Le hasard eut pour moi quelque attention malicieuse : il diversifia mon supplice, me fit rencontrer trois variétés assez distinctes de l’écœurante espèce.

Paul Georges est le bas-bleu naïf et petite fille. Les premières minutes, on éprouve je ne sais quel puéril et rafraîchissant plaisir à l’écouter balbutier, et blaiser, et bégayer, et zézayer. Mais il dure des heures, ce bavardage enfantin auquel, d’abord, on sourit ; et on se sent noyé sous un flux lent d’ennui et d’ensommeillement.

Jean Laurenty est le plus ridicule et le plus fanfaron des bas-bleus. Elle veut conquérir notre admiration en faisant étalage de pensée et d’indépendance. Elle essaie le tour de force, elle se baisse pour soulever des poids de cinquante et de cent kilos, ne soulève rien, ne se relève même pas.
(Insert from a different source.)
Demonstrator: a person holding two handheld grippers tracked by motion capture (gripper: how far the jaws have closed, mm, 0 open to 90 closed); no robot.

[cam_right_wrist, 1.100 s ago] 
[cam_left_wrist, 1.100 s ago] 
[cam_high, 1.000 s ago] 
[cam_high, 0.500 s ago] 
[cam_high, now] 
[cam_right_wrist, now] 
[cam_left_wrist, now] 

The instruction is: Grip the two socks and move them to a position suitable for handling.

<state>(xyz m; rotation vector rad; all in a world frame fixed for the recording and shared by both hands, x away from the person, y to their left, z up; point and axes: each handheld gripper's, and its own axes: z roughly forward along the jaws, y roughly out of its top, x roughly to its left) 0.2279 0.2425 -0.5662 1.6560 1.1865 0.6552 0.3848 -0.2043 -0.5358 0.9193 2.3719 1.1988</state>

Toute courbée, la main prise dans l’anneau, le corps prisonnier de la pesanteur, l’inconsciente croit au résultat parce qu’elle sent la fatigue, et elle réclame « un petit bravo, pour encourager l’artiste. »

Paul Junka est ce qu’il y a de mieux dans le genre : le bas-bleu qui a presque du talent.

Et les trois se ressemblent étrangement, frères de laideur.